ABOUT THIS TASK — The records below must be output exactly, with no images carried over.

SUPPLIED RECORDS —

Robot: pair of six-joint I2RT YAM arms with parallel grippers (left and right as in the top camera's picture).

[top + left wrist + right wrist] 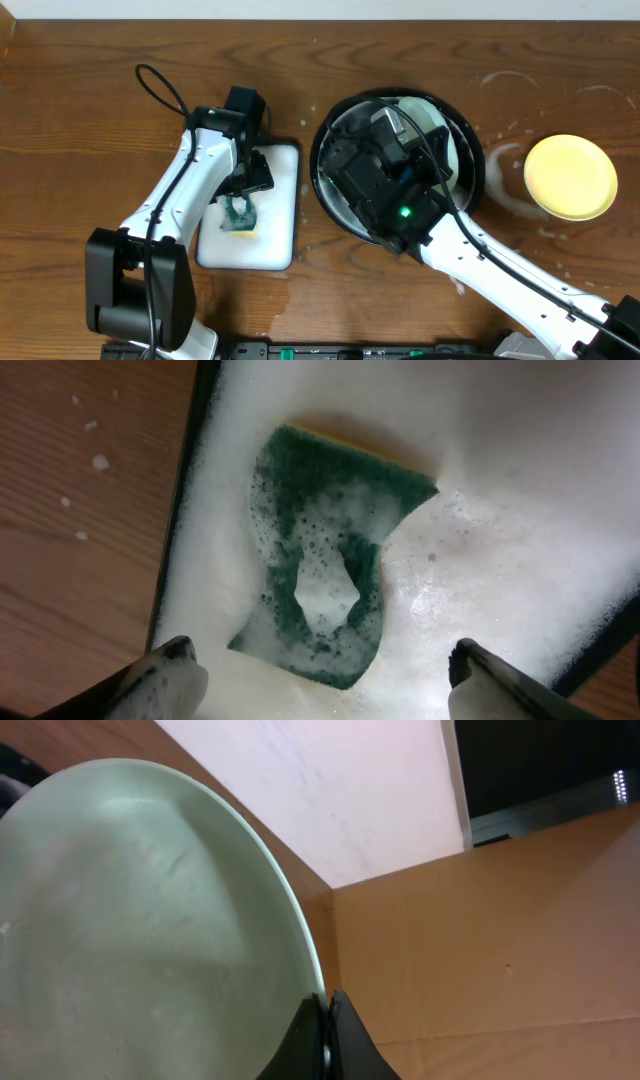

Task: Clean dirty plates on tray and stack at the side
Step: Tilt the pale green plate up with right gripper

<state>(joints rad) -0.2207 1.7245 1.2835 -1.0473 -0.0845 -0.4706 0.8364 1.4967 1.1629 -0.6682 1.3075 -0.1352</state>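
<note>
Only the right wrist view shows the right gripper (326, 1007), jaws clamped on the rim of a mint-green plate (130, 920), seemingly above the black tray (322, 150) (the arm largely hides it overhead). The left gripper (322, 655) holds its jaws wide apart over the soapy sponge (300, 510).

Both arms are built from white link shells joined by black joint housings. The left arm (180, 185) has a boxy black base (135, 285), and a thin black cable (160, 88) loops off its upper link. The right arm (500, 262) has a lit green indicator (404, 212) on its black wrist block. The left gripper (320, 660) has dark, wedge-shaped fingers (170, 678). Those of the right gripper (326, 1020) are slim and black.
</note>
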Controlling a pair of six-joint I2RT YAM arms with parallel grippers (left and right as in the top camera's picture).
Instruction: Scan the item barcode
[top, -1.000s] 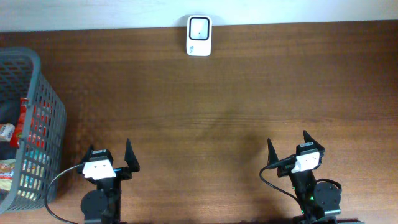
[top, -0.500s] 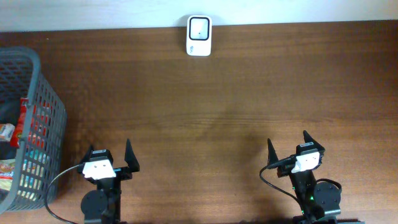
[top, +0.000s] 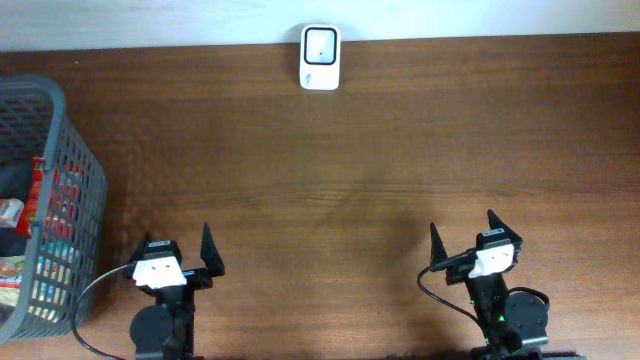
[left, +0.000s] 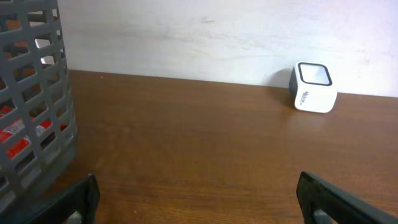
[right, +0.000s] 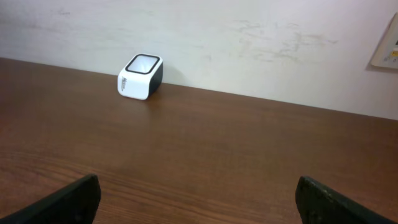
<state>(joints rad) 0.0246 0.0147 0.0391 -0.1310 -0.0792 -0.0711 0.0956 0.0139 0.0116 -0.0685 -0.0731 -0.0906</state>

REPLY —
Robot: pair of six-joint I2RT YAM arms with parallel grippers (left and right as in the top camera's picture).

[top + left wrist + right wrist] 

Task: Clean dirty plates on tray and stack at the side
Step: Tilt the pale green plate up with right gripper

<state>(joints rad) -0.2207 1.7245 1.2835 -1.0473 -0.0845 -0.4706 0.8364 1.4967 1.1629 -0.6682 1.3075 -0.1352</state>
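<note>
Only the right wrist view shows the right gripper (326, 1007), jaws clamped on the rim of a mint-green plate (130, 920), seemingly above the black tray (322, 150) (the arm largely hides it overhead). The left gripper (322, 655) holds its jaws wide apart over the soapy sponge (300, 510).

Both arms are built from white link shells joined by black joint housings. The left arm (180, 185) has a boxy black base (135, 285), and a thin black cable (160, 88) loops off its upper link. The right arm (500, 262) has a lit green indicator (404, 212) on its black wrist block. The left gripper (320, 660) has dark, wedge-shaped fingers (170, 678). Those of the right gripper (326, 1020) are slim and black.
</note>
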Controlling a pair of six-joint I2RT YAM arms with parallel grippers (left and right as in the top camera's picture).
Instruction: Scan the item barcode
[top, -1.000s] 
[top, -0.500s] 
[top, +0.000s] 
[left, +0.000s] 
[right, +0.000s] 
<state>(joints rad) 0.0246 0.0147 0.0391 -0.1310 -0.0792 -0.0711 0.0956 0.0139 0.0116 -0.0685 -0.0731 -0.0906</state>

The answer has been given in its entirety.